**PROBLEM:** Exact reproduction required: the lines below from the line with "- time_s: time" to the line with "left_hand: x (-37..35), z", both ends included, and no others.

Records from a data collection:

--

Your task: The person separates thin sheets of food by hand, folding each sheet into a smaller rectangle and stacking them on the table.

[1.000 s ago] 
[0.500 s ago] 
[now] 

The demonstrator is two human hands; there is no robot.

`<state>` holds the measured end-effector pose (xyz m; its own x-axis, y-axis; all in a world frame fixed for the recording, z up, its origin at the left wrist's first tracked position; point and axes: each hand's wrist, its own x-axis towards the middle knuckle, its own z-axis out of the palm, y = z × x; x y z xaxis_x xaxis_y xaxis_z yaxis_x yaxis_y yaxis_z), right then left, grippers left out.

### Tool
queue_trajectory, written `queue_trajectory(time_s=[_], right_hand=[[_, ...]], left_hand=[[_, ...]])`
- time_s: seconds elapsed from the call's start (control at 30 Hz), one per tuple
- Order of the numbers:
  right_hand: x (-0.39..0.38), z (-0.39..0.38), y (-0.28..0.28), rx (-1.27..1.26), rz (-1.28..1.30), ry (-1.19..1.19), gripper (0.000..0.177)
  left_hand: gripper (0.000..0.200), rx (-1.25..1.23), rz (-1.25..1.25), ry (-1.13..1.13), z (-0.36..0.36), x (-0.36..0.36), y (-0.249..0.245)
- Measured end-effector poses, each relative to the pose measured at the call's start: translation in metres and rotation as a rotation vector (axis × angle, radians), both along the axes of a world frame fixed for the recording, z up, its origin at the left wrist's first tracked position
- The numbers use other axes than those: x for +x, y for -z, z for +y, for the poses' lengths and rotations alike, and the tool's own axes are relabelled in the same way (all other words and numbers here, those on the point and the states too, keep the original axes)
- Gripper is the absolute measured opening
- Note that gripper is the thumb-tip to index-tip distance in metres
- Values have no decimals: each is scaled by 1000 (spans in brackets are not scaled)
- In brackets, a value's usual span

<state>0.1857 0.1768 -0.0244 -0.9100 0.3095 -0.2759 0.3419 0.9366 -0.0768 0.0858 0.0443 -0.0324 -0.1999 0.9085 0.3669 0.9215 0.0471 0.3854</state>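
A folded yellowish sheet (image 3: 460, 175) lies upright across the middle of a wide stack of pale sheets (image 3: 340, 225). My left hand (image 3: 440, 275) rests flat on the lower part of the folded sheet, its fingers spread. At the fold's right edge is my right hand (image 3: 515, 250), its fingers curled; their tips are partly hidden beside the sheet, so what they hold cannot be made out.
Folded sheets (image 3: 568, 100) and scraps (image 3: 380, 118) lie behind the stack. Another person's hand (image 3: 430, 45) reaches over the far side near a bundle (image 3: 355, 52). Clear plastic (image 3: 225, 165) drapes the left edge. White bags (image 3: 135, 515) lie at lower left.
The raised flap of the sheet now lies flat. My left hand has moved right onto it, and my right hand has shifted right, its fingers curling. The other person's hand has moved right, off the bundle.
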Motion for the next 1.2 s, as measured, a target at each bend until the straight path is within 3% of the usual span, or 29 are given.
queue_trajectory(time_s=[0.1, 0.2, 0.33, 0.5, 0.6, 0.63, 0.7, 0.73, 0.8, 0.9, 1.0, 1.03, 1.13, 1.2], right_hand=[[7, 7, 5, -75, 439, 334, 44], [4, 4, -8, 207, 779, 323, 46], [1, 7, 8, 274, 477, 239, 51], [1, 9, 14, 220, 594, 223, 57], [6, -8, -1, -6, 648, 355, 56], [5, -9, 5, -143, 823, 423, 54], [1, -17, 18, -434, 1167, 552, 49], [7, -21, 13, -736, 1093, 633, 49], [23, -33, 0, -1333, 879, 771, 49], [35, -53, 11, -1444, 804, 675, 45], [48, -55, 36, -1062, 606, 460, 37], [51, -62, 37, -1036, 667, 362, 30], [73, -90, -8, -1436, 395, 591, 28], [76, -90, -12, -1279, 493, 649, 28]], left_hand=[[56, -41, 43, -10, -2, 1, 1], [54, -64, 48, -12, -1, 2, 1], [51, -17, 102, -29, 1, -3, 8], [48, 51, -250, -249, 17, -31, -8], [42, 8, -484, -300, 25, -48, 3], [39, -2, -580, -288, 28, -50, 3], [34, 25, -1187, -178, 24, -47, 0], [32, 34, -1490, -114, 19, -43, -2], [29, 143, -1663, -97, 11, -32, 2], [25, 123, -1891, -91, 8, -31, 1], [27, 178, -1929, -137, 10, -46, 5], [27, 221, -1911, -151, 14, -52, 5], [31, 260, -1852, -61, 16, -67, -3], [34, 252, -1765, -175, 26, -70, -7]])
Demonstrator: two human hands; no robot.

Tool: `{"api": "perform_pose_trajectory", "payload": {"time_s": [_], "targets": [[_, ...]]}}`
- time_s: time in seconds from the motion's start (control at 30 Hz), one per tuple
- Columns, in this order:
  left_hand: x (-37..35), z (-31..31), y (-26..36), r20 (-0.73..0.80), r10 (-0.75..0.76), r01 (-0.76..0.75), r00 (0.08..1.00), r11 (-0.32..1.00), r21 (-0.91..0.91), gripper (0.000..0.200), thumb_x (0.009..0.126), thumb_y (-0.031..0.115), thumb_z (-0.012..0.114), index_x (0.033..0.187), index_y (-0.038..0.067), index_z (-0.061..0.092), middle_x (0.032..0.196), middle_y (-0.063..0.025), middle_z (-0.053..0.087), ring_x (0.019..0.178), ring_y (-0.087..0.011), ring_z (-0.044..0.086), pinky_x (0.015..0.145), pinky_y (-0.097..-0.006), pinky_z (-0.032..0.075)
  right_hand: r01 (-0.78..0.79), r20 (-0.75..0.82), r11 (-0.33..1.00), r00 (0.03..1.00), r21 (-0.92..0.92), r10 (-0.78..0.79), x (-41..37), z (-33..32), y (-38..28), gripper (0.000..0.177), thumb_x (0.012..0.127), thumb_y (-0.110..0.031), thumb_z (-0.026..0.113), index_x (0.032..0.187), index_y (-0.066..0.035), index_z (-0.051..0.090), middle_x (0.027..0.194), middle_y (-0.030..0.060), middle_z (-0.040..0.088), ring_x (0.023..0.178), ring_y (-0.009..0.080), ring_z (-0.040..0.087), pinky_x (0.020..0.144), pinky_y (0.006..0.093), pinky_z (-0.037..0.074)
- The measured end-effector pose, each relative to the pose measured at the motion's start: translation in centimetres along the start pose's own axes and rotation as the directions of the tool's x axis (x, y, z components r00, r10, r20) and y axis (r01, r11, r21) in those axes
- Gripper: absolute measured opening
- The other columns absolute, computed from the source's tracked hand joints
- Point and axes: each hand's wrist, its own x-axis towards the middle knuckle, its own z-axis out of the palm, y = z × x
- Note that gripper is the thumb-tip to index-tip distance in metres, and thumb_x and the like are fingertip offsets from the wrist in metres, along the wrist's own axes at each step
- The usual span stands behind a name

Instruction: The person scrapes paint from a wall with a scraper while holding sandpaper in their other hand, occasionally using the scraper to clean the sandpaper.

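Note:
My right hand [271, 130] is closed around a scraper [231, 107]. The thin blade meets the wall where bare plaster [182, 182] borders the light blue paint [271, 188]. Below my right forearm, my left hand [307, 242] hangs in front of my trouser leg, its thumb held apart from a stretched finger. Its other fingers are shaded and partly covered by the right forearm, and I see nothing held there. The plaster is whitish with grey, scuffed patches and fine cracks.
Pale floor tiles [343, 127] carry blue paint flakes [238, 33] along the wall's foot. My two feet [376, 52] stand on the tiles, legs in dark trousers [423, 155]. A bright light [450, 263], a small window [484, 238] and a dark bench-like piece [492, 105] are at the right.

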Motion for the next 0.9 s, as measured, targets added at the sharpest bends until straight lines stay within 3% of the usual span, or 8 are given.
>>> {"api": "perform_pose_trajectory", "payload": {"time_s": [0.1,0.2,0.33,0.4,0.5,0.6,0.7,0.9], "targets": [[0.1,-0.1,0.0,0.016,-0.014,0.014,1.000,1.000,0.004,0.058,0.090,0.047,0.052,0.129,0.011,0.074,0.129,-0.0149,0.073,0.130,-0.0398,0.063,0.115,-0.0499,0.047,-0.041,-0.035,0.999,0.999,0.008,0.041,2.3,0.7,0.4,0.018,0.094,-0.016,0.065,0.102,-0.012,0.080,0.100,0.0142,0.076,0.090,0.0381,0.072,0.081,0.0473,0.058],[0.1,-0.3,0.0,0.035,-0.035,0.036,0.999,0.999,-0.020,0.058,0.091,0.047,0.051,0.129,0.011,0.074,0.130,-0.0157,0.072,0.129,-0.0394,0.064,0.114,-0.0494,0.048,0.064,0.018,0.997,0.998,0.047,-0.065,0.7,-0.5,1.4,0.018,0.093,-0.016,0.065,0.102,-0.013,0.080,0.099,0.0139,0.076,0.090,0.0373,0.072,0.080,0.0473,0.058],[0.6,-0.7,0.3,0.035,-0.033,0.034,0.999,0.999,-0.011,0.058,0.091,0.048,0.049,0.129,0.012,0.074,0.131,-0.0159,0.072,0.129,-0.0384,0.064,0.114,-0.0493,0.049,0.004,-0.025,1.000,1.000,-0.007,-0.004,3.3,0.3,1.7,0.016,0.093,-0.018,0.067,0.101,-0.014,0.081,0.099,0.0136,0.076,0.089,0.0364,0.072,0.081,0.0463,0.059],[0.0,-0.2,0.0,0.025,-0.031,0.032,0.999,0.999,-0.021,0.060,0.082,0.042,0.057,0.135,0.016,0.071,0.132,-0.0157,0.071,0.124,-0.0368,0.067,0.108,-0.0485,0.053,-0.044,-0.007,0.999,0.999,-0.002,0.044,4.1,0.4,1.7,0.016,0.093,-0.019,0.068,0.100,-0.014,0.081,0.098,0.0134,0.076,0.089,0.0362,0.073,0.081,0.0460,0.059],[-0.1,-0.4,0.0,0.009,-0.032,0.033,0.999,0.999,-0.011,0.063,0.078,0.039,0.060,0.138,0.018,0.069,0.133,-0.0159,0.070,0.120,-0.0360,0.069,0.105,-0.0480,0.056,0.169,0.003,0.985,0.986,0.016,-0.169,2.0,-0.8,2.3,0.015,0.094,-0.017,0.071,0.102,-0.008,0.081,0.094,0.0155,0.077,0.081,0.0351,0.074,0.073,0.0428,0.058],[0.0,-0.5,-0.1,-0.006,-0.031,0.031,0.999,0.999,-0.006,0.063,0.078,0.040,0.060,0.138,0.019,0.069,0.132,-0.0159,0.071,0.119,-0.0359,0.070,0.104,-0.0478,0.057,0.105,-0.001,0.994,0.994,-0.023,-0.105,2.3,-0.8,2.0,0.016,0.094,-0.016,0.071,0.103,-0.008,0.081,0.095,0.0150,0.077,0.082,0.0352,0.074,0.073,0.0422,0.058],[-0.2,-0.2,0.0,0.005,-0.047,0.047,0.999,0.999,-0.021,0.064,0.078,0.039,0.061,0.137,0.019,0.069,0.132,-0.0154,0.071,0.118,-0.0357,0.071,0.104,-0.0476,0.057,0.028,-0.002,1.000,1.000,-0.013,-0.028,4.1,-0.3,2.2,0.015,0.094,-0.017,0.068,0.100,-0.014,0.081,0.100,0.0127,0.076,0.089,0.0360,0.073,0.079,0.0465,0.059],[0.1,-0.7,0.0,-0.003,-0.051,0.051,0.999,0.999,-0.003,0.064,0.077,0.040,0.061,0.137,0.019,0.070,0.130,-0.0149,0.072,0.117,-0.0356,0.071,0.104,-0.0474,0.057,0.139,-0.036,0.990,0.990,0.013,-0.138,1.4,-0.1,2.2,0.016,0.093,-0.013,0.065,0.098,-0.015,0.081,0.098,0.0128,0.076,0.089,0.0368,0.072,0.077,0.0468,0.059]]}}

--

**OUTPUT FOR THIS EXERCISE:**
- time_s: time in seconds from the motion's start (control at 30 Hz), one per tuple
- Columns, in this order:
  left_hand: x (-37..35), z (-31..31), y (-26..36), r20 (-0.73..0.80), r10 (-0.75..0.76), r01 (-0.76..0.75), r00 (0.08..1.00), r11 (-0.32..1.00), r21 (-0.91..0.91), gripper (0.000..0.200), thumb_x (0.009..0.126), thumb_y (-0.031..0.115), thumb_z (-0.012..0.114), index_x (0.033..0.187), index_y (-0.038..0.067), index_z (-0.061..0.092), middle_x (0.032..0.196), middle_y (-0.063..0.025), middle_z (-0.053..0.087), ring_x (0.019..0.178), ring_y (-0.087..0.011), ring_z (-0.044..0.086), pinky_x (0.015..0.145), pinky_y (-0.097..-0.006), pinky_z (-0.032..0.075)

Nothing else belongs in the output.